Nico Brünler (Linke). Foto: DiG/trialon
Nico Brünler (Linke). Foto: DiG/trialon

„Die Regierenden dürfen die Gewerkschaften im Kampf für höhere Löhne aber nicht alleinlassen. Die sächsische Staatsregierung muss endlich Druck machen für höhere Löhne! Ein wichtiges Mittel ist das Vergabegesetz: Öffentliche Aufträge und damit Steuergeld dürfen nur an Unternehmen fließen, die eine tarifliche Entlohnung und tarifgerechte Arbeitsbedingungen gewährleisten. Wann liefert die Koalition endlich?“, fragt Brünler.

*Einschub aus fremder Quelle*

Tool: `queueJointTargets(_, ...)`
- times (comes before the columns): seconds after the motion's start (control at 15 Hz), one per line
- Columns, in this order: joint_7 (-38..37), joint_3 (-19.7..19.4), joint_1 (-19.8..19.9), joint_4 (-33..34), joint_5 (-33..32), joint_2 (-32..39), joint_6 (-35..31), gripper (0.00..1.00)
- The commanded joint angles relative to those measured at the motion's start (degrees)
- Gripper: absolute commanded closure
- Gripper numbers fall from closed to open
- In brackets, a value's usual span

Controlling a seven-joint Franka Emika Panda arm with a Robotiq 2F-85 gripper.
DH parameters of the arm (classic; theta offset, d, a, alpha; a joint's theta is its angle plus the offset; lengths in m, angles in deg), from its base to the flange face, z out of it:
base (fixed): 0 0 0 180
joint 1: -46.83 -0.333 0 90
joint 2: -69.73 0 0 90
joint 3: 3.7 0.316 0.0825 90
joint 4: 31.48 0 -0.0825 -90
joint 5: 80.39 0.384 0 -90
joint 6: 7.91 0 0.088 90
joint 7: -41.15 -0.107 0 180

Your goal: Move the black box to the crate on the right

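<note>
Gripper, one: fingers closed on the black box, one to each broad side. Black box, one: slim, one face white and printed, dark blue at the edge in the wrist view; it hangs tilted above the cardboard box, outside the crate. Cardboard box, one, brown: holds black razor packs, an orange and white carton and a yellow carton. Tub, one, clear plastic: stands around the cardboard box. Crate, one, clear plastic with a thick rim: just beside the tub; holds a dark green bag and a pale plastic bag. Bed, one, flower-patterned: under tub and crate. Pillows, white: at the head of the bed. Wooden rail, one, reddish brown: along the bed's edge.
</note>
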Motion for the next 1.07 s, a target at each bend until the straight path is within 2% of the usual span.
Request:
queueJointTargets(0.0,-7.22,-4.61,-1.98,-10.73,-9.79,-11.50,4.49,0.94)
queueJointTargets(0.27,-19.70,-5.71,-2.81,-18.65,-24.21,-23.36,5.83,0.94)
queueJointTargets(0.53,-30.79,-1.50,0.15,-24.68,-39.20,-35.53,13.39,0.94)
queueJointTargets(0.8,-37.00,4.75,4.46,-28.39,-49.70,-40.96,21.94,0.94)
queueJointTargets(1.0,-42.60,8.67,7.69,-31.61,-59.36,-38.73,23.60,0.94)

Und betont: „Es ist ferner überfällig, dass der gesetzliche Mindestlohn erhöht wird – allerdings werden auch die von der Ampel-Koalition angestrebten 12 Euro niemanden zuverlässig vor Armut trotz Arbeit schützen. Die Staatsregierung muss wenigstens dafür sorgen, dass kein Unternehmen den Mindestlohn unterschreiten kann. Dazu ist ein stetig hoher Kontrolldruck notwendig. Um die Tarifbindung wieder zu steigern, müssen Tarifverträge wieder leichter für allgemeinverbindlich erklärt werden können. Dafür muss sich Sachsen im Bund stärker einsetzen.“

Ob das jetzt noch hilft, ist eine durchaus brisante Frage. Denn die Folgen der sächsischen Niedriglohnpolitik sind ja in den ländlichen Regionen längst zu besichtigen. Hier sind nicht nur die Lohnniveaus geringer – es fehlt auch an Arbeitskräften, die die Ansiedlung größerer Unternehmen überhaupt sinnvoll erscheinen ließen. Sachsen hat mit der Niedriglohnpolitik auch die Leuchttürme gestärkt und die ländlichen Räume geschwächt.

„Es ist bis heute kein Ruhmesblatt für Sachsen, dass in keinem anderen Bundesland so viele Menschen per Mindestlohn aus extremer Lohndrückerei gerettet werden mussten“, sagt Brünler. „Ohne Die Linke, die als erste Partei das Projekt Mindestlohn auf die Tagesordnung gesetzt hat, wäre auch das nicht zustande gekommen.“

Den Mindestlohn hat ja in gewisser Weise die SPD dem politischen Konkurrenten gemaust und dann in der Bundesregierung nach und nach durchgesetzt.